From the weight of it, it felt like more than the required pound of leaves. It felt more like three. It'd be harder to carry back up the mountain than strictly necessary, but I'd rather go back with more than I needed than less.
I started walking away from the tree, but stopped when I heard something crack under my sandal.
It was the half buried skeleton. That had been real, at least.
I stared at the skeletal hand for a minute.
Someone else had been sent out here, and they'd been less lucky than me. I wondered how many students had failed this stupid, deadly test. Had the bodies the tree spoke with really been academy students, once?

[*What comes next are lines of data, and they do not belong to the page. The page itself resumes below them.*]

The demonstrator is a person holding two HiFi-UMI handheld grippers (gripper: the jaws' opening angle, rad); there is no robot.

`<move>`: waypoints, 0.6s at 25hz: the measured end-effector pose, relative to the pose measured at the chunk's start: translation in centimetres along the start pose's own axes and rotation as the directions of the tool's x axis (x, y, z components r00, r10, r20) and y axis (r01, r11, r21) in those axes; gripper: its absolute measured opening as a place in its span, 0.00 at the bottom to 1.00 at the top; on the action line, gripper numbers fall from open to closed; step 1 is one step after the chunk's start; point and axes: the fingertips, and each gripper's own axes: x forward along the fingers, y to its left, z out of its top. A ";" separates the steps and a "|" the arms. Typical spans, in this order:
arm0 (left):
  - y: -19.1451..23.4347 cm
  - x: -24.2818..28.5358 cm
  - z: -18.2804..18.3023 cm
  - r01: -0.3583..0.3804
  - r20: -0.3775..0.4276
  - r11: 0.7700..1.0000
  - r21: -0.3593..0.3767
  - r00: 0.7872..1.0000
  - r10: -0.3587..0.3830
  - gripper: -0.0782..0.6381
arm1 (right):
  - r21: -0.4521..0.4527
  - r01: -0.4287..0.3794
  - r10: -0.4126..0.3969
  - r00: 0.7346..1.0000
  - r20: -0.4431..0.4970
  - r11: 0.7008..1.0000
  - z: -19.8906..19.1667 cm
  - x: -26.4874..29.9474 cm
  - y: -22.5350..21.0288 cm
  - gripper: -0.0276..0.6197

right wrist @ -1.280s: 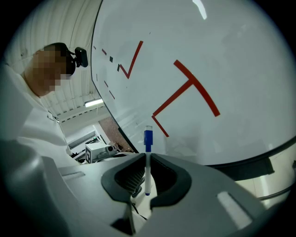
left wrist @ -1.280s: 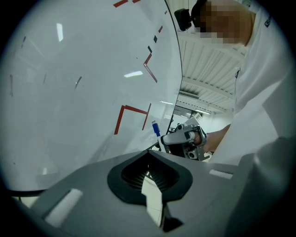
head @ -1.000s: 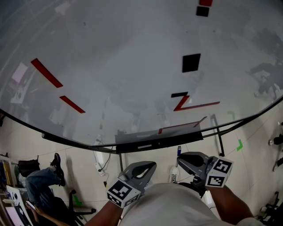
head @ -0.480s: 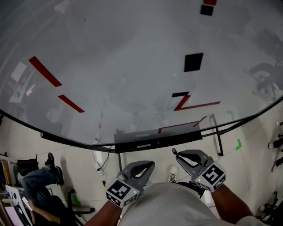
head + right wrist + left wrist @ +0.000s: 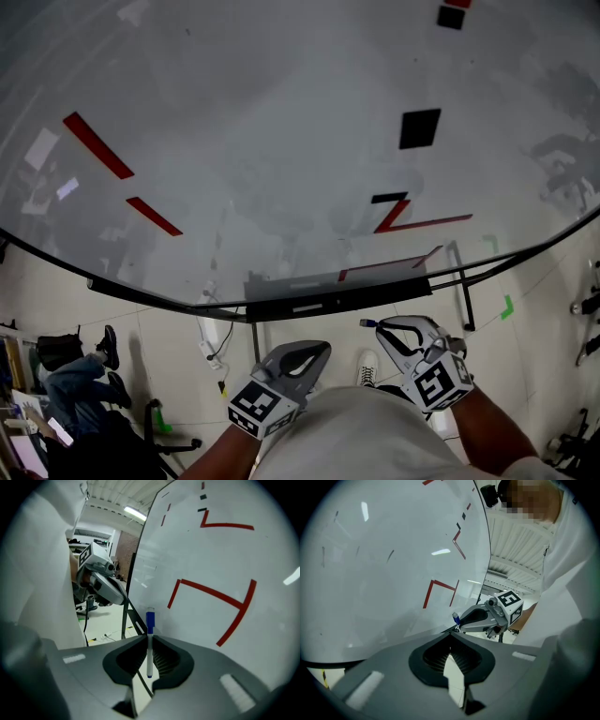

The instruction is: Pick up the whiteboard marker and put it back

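Right gripper [image 5: 149, 638] clamps the marker [image 5: 150, 619], low by the near edge of the whiteboard [image 5: 281, 141].
Marker is slim, with a white barrel and blue cap. It's pinched between the jaw tips with the cap end poking out toward the board, likely so it can be set on the dark ledge [image 5: 328, 305] just ahead. Left gripper [image 5: 451, 637] is on the left, jaws together on nothing, probably parked out of the way.

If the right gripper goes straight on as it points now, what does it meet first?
Probably the whiteboard, near its frame; the marker in the right gripper would touch first. Depth unclear.
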 end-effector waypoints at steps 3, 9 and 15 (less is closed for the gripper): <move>0.0 0.0 -0.1 0.001 -0.001 1.000 0.002 1.000 -0.001 0.13 | -0.113 0.008 -0.013 0.999 -0.044 0.994 0.4 0.0 0.2 0.10; 0.0 0.0 0.0 0.001 -0.002 1.000 0.003 1.000 -0.001 0.13 | -0.353 -0.002 -0.050 0.989 -0.139 0.936 -1.1 0.2 1.0 0.10; 0.0 0.0 0.0 0.003 -0.004 1.000 0.006 1.000 -0.003 0.13 | -0.430 -0.028 -0.050 0.984 -0.170 0.902 -1.6 0.5 1.3 0.10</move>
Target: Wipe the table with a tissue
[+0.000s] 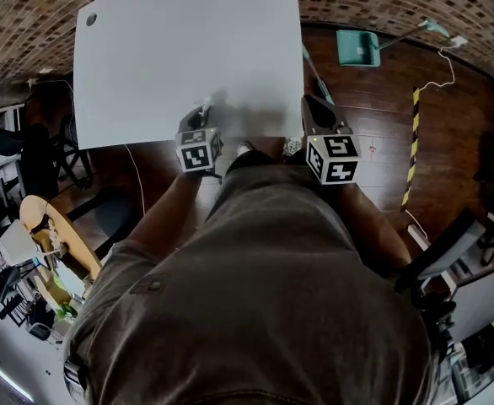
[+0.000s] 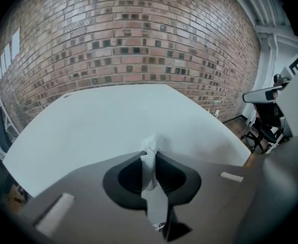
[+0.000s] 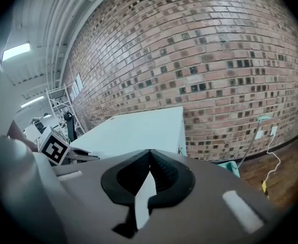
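Head view: left gripper (image 1: pixel 203 115) at the white table's (image 1: pixel 188 40) near edge, mid-frame; right gripper (image 1: pixel 314 112) beside its lower right corner.
Left gripper view: jaws clamped on the tissue (image 2: pixel 150 154), lower centre.
Right gripper view: jaws together, empty.

Cut off at 12 o'clock by the head view's top edge: far side of the table (image 1: pixel 188 49), with a dark spot (image 1: pixel 91 19) at 10 o'clock too small to identify. Hidden beneath the torso (image 1: pixel 272 294) from 5 to 7 o'clock: both upper arms. Buried between the closed jaws of the left gripper (image 2: pixel 149 155): lower fold of the tissue (image 2: pixel 151 144).
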Demonstrator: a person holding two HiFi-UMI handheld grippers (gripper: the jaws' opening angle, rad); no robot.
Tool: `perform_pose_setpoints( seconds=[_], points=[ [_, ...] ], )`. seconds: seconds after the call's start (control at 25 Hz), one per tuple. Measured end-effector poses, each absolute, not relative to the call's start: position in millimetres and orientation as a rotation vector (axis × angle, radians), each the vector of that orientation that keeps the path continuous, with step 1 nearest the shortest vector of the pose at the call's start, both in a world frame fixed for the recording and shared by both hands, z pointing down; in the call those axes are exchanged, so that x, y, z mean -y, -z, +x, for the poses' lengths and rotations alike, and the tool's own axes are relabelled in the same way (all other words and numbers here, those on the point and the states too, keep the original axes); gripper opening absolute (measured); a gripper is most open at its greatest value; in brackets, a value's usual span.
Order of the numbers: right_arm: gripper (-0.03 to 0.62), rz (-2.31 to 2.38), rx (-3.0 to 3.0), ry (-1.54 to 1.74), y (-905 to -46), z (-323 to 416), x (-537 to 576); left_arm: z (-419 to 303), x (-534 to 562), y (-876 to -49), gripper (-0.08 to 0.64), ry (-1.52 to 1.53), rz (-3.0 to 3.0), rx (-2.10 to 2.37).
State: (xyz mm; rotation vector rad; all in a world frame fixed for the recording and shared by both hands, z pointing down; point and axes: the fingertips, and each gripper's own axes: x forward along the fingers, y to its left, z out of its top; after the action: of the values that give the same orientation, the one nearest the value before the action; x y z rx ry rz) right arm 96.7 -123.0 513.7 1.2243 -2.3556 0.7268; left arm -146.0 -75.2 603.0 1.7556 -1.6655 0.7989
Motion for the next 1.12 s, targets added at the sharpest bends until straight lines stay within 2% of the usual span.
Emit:
perform_pose_setpoints(
  seconds=[0.36, 0.52, 0.72, 1.12],
  points=[
    [0.014, 1.176, 2.371, -0.689, -507.9, 62.6, 116.9, -212.4, 60.2, -603.0, 0.035, -0.765, 1.642, 1.771],
    [0.014, 1.185, 2.364, -0.691, -506.7, 54.7, 115.4, -220.5, 62.8, -601.8, 0.035, -0.758, 1.644, 1.775],
    [0.014, 1.221, 2.353, -0.702, -506.5, 62.9, 113.8, -197.2, 67.9, -603.0, 0.035, -0.777, 1.696, 1.729],
    [0.014, 1.331, 2.306, -0.730, -510.7, 112.9, 115.2, -91.8, 90.7, -604.9, 0.035, -0.832, 1.933, 1.518]
  ],
)
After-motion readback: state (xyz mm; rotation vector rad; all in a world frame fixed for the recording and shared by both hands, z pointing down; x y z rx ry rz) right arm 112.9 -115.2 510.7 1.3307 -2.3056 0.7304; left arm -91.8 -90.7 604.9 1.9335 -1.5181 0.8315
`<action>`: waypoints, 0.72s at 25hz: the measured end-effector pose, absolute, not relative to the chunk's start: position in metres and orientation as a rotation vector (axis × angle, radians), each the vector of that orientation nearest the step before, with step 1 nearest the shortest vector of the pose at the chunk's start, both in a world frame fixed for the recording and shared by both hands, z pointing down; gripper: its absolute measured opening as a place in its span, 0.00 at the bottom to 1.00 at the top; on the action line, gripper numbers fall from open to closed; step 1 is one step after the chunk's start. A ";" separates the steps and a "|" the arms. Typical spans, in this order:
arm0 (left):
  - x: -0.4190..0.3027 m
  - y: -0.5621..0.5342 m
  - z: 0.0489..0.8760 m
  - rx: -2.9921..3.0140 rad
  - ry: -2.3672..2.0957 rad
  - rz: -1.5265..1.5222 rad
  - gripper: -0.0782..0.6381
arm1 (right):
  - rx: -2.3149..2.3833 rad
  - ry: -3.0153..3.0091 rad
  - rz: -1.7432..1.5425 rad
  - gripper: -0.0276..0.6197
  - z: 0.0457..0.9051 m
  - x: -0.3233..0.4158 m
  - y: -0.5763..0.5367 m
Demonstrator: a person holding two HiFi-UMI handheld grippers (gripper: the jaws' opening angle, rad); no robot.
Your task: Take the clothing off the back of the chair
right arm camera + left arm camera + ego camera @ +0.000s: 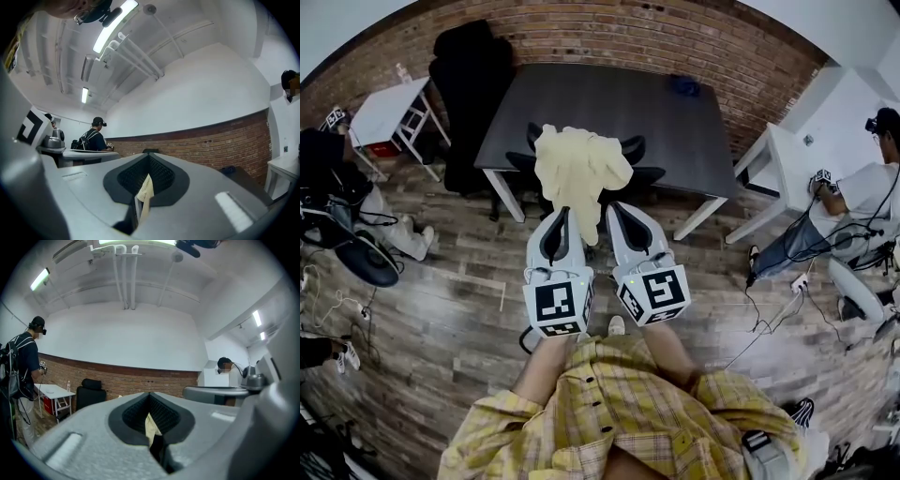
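Note:
A pale cream garment (578, 172) hangs in the air in front of a black office chair (639, 161) at the dark table (609, 108). My left gripper (565, 212) is shut on the garment's near left edge and my right gripper (610, 206) is shut on its near right edge, side by side. In the left gripper view a strip of cream cloth (151, 427) shows pinched between the closed jaws. The right gripper view shows the same, a fold of cream cloth (144, 193) caught in the closed jaws. Most of the chair is hidden behind the garment.
A second black chair (469, 89) stands at the table's left end. White side tables stand at left (389, 110) and right (789, 159). A seated person (342, 202) is at left, another person (862, 202) at right. Cables (769, 309) trail over the wooden floor.

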State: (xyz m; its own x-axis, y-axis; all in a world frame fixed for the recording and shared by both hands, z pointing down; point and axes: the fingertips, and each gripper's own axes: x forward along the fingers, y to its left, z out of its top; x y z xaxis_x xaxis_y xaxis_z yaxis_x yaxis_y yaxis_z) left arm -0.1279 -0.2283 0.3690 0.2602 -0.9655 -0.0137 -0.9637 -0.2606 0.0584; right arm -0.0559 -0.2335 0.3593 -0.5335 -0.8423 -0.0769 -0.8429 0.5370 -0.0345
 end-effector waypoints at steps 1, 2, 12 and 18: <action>-0.125 -0.233 0.369 2.464 -1.887 -0.067 0.10 | -1.470 2.683 0.012 0.04 0.360 -0.054 -0.237; -0.123 -0.238 0.369 2.466 -1.888 -0.059 0.10 | -1.467 2.685 0.014 0.04 0.359 -0.053 -0.241; -0.110 -0.284 0.374 2.450 -1.927 -0.013 0.10 | -1.436 2.708 0.021 0.04 0.365 -0.043 -0.274; -0.103 -0.306 0.378 2.452 -1.897 0.039 0.11 | -1.423 2.707 0.011 0.04 0.367 -0.038 -0.290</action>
State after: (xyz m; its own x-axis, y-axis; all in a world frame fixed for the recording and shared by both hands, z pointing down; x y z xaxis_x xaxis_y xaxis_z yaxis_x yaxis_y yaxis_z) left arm -0.1034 -0.3061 0.3780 0.2513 -0.9669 0.0449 -0.9679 -0.2507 0.0168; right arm -0.0378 -0.2899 0.3672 -0.5640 -0.8221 -0.0772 -0.8228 0.5675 -0.0321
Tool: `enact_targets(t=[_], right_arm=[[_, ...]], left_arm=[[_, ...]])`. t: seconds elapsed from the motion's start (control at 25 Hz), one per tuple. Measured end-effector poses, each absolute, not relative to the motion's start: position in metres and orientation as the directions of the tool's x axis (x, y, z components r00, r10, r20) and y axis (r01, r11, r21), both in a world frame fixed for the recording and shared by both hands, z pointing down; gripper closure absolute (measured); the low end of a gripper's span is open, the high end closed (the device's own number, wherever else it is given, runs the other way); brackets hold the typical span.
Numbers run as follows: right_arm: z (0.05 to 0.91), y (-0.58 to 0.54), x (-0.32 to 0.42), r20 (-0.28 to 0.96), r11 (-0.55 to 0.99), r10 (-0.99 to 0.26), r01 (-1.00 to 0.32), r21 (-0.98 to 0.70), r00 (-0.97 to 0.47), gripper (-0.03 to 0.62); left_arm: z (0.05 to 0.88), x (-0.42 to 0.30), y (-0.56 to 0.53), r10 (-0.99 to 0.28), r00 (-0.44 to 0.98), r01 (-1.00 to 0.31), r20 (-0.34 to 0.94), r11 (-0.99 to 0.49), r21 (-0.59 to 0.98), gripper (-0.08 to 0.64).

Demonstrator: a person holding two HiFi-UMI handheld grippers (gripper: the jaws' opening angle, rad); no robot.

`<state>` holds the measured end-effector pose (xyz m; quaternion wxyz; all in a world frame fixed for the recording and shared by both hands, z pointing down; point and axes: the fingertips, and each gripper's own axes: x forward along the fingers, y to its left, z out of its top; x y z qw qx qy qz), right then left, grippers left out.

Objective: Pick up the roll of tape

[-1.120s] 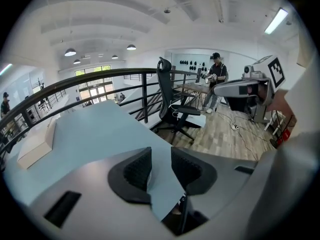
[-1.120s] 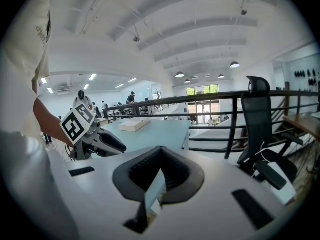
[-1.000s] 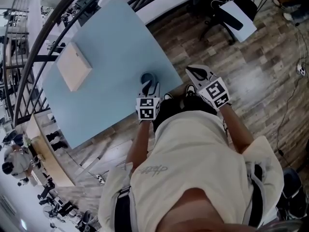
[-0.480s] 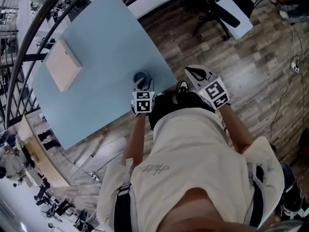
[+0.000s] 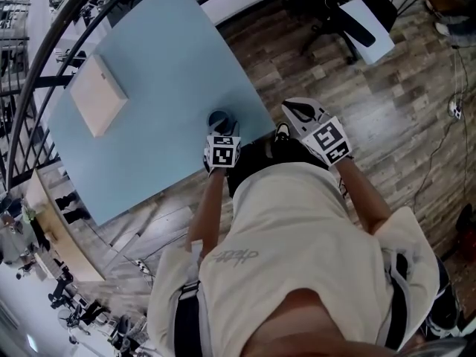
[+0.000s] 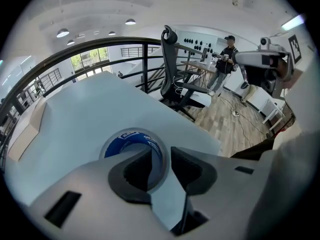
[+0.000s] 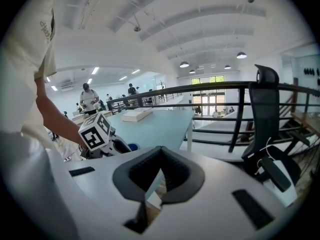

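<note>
The roll of tape (image 5: 218,117) is blue and lies flat near the corner of the pale blue table (image 5: 163,65). In the left gripper view the roll (image 6: 131,138) sits right under the jaws. My left gripper (image 6: 161,161) is open: one jaw reaches into the roll's hole, the other stands outside its wall, and a gap still shows. In the head view the left gripper (image 5: 222,130) touches the roll's near side. My right gripper (image 5: 297,110) hangs off the table's edge over the wooden floor, shut and empty (image 7: 161,154).
A flat wooden box (image 5: 97,104) lies on the far left of the table. A black railing (image 5: 44,73) runs behind the table. An office chair (image 5: 349,13) stands on the floor to the right. People stand in the background (image 6: 227,59).
My left gripper has moved forward over the roll, so its jaws now straddle the roll's wall. The right gripper has hardly moved.
</note>
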<state>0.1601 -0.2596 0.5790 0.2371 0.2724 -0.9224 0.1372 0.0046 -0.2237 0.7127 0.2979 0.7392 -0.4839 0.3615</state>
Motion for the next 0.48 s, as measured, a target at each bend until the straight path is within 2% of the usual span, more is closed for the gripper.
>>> enact_targets(t=[0.24,0.32,0.48], right_arm=[[0.577,-0.262,0.153,0.512,0.814,-0.427,-0.564,-0.142,-0.745,0.586],[0.579,-0.265,0.152,0.511,0.81,-0.43,-0.568,-0.145,-0.745,0.586],[0.591,-0.27,0.155,0.502,0.791,-0.437,-0.585,-0.182,-0.747,0.586]], left_arm=[[0.722,0.004,-0.218,-0.465,0.257,-0.92,0.847,-0.385,0.067,0.454],[0.722,0.006,-0.218,-0.457,0.25,-0.915,0.854,-0.399,0.054,0.488],[0.724,0.006,-0.221,-0.46,0.25,-0.918,0.852,-0.394,0.056,0.492]])
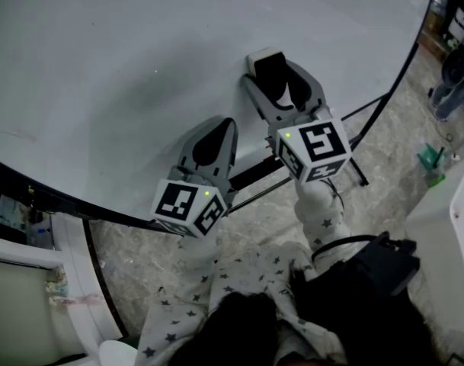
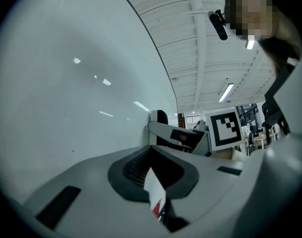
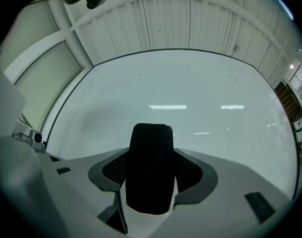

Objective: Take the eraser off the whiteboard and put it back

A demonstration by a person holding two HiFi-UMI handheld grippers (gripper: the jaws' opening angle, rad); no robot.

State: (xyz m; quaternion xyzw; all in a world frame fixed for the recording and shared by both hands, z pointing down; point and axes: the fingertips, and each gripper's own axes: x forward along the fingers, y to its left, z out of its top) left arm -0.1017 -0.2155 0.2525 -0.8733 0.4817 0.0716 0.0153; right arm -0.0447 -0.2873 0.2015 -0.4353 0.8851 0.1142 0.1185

I might never know. The bones weren't answering any questions.
I stopped by a clump of reeds as I was leaving. They were a thin, stiff, hollow variety, almost like wood. In my experience, a reed was just a pen that didn't know it yet, so I collected a few lengths and stored them in my bag before I left.
I walked away without looking back. The smell of maja faded as I put distance between me and the tree, and the smell of lake water faded after that.
When I got back to the road, the flies that had taken up nearly permanent residence on the small of my back abandoned me, flying off into the swamp, and I was left to make my way back up the mountain on my own.